** ACTIVITY **
Return the data below exactly as given, except for the images.

** DATASET CONTENT **
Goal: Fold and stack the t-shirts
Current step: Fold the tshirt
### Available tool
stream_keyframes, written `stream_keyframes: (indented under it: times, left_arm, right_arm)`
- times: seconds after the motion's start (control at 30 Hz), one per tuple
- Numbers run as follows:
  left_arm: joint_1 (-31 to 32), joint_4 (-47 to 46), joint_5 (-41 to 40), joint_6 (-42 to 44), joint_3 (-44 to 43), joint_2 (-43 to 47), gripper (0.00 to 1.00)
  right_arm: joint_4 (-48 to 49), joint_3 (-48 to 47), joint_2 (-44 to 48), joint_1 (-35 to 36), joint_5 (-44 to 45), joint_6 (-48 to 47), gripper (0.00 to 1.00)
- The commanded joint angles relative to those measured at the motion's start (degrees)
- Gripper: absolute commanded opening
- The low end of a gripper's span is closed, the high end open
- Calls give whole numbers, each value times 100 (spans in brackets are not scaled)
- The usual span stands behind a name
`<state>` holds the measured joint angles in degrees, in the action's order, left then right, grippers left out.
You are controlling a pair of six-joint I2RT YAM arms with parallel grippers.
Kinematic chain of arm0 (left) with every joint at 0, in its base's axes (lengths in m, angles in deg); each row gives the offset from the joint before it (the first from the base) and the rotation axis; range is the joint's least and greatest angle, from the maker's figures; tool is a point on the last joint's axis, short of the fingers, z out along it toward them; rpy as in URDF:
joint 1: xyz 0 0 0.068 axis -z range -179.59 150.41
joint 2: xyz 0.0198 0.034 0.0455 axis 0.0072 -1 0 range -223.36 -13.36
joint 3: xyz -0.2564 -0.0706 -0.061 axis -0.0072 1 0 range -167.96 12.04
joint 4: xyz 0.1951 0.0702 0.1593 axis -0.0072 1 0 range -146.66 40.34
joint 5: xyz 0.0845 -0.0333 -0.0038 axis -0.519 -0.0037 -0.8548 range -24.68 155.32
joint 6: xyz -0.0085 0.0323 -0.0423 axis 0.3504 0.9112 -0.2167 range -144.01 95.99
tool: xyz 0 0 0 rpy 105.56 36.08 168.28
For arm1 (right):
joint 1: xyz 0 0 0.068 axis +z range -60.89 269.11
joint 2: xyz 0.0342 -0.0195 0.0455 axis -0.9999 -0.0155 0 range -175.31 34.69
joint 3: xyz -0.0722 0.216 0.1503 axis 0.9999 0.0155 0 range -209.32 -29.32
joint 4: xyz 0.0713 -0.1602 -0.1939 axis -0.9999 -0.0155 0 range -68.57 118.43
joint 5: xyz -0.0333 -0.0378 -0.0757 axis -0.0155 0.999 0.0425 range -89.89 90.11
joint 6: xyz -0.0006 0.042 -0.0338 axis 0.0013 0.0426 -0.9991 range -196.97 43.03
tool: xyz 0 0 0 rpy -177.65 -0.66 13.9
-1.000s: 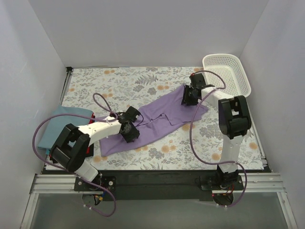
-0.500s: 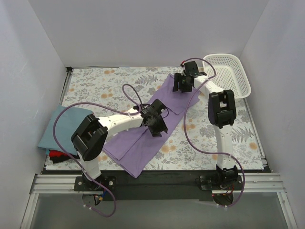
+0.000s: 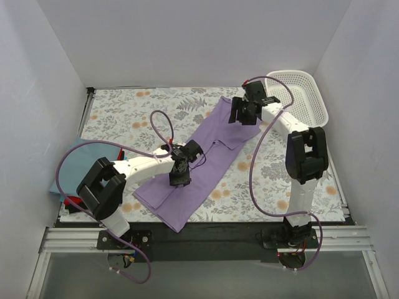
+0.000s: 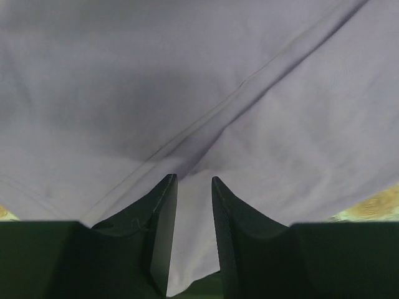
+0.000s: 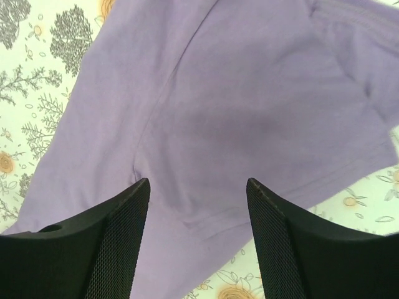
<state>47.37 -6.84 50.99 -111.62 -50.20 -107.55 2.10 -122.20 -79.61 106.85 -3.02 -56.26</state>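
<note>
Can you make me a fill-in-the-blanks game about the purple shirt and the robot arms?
1. The lilac-purple cloth t-shirt lies spread on the ____-patterned table cover.
2. The white plastic mesh basket stands at the far ____ corner.
3. The right gripper hangs over that t-shirt with its jaws ____.
4. The folded cloth shirt on top at the left edge is dusty ____-grey.
Missing words: floral, right, open, blue.

Folded t-shirts [image 3: 65, 177] partly hidden behind left arm [image 3: 100, 187]
</note>
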Motion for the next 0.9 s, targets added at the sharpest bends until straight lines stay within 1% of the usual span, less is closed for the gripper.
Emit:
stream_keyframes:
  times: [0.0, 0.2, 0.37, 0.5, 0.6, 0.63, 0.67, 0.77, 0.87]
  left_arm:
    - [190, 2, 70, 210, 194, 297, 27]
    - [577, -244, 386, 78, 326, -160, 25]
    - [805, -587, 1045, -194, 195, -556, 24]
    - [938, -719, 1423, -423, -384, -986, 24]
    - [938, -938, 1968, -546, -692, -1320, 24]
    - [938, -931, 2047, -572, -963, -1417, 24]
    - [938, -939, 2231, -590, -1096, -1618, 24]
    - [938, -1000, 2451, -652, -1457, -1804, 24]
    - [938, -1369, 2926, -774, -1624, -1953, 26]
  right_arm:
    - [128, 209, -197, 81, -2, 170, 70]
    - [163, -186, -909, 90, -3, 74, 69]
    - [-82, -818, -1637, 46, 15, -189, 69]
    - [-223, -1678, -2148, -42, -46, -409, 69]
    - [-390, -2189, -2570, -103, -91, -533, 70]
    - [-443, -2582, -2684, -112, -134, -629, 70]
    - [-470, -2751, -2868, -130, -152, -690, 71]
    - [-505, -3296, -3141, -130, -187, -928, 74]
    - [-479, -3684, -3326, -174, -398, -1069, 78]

** RESULT FOR THIS EXERCISE **
Goal: Fold and stack the t-shirts
Current step: Fold the tshirt
### Available tool
stream_keyframes, written `stream_keyframes: (indented under it: times, left_arm, right_arm)`
- times: seconds after the motion's start (control at 30 Hz), one per tuple
- Numbers run as follows:
  left_arm: joint_1 (-31 to 32), joint_4 (-47 to 46), joint_5 (-41 to 40), joint_6 (-42 to 44), joint_3 (-44 to 43), joint_2 (-43 to 47), gripper (0.00 to 1.00)
  right_arm: joint_4 (-48 to 49), joint_3 (-48 to 47), joint_2 (-44 to 48), joint_1 (-35 to 36), joint_5 (-44 to 45), joint_6 (-48 to 47), gripper (0.00 to 1.00)
- The commanded joint angles relative to those measured at the motion's start (degrees)
- Gripper: absolute commanded opening
- The low end of a gripper's span is closed, the high end open
- Calls give whole numbers, each value times 100 (spans in brackets are not scaled)
- The usual span stands behind a name
`<state>` holds the measured joint angles in degrees, in the action's order, left then right, grippers left out.
You are controlling a pair of six-joint I2RT YAM arms with parallel grippers.
Kinematic chain of arm0 (left) with every joint at 0, in its base's axes (lengths in m, angles in deg); each row gives the offset from the joint before it (the first from the base) and the rotation axis; range is the joint's least and greatest angle, from the maker's figures; tool is a point on the last joint's axis, short of the fingers, z out along it toward them; rpy as in URDF:
joint 1: xyz 0 0 0.068 axis -z range -179.59 150.41
joint 2: xyz 0.0198 0.034 0.0455 axis 0.0072 -1 0 range -223.36 -13.36
joint 3: xyz -0.2564 -0.0706 -0.061 axis -0.0072 1 0 range -167.96 12.04
joint 4: xyz 0.1951 0.0702 0.1593 axis -0.0072 1 0 range -146.66 40.34
joint 5: xyz 0.0845 -0.0333 -0.0038 axis -0.519 -0.0037 -0.8548 range -24.68 155.32
joint 6: xyz -0.0085 0.0323 -0.0423 axis 0.3504 0.9112 -0.2167 range -144.01 95.99
tool: xyz 0 0 0 rpy 105.56 36.08 168.28
For arm1 (right):
joint 1: xyz 0 0 0.068 axis +z range -60.89 269.11
joint 2: xyz 0.0342 -0.0195 0.0455 axis -0.9999 -0.0155 0 range -175.31 34.69
joint 3: xyz -0.0722 0.216 0.1503 axis 0.9999 0.0155 0 range -209.32 -29.32
joint 4: xyz 0.0713 -0.1602 -0.1939 axis -0.9999 -0.0155 0 range -68.57 118.43
joint 5: xyz -0.0333 -0.0378 -0.0757 axis -0.0155 0.999 0.0425 range -89.89 90.11
joint 6: xyz -0.0006 0.042 -0.0338 axis 0.0013 0.0426 -0.9991 range -196.97 43.03
tool: xyz 0 0 0 rpy -177.65 -0.66 13.9
-1.000s: 
-0.500s: 
+0.000s: 
+0.000s: 
+0.000s: 
<state>47.37 -6.84 50.99 -111.62 -50.20 -107.55 2.10 -122.20 -79.61 106.85 -3.02 -56.26</state>
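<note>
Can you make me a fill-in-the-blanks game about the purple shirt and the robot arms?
1. The lilac-purple cloth t-shirt lies spread on the ____-patterned table cover.
2. The white plastic mesh basket stands at the far ____ corner.
3. The right gripper hangs over that t-shirt with its jaws ____.
4. The folded cloth shirt on top at the left edge is dusty ____-grey.
Missing words: floral, right, open, blue.

Folded t-shirts [image 3: 65, 177] partly hidden behind left arm [image 3: 100, 187]
</note>
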Motion for the next 0.9 s, targets added at the sharpest bends until straight lines stay within 1% of the usual span, less is closed for the gripper.
Emit:
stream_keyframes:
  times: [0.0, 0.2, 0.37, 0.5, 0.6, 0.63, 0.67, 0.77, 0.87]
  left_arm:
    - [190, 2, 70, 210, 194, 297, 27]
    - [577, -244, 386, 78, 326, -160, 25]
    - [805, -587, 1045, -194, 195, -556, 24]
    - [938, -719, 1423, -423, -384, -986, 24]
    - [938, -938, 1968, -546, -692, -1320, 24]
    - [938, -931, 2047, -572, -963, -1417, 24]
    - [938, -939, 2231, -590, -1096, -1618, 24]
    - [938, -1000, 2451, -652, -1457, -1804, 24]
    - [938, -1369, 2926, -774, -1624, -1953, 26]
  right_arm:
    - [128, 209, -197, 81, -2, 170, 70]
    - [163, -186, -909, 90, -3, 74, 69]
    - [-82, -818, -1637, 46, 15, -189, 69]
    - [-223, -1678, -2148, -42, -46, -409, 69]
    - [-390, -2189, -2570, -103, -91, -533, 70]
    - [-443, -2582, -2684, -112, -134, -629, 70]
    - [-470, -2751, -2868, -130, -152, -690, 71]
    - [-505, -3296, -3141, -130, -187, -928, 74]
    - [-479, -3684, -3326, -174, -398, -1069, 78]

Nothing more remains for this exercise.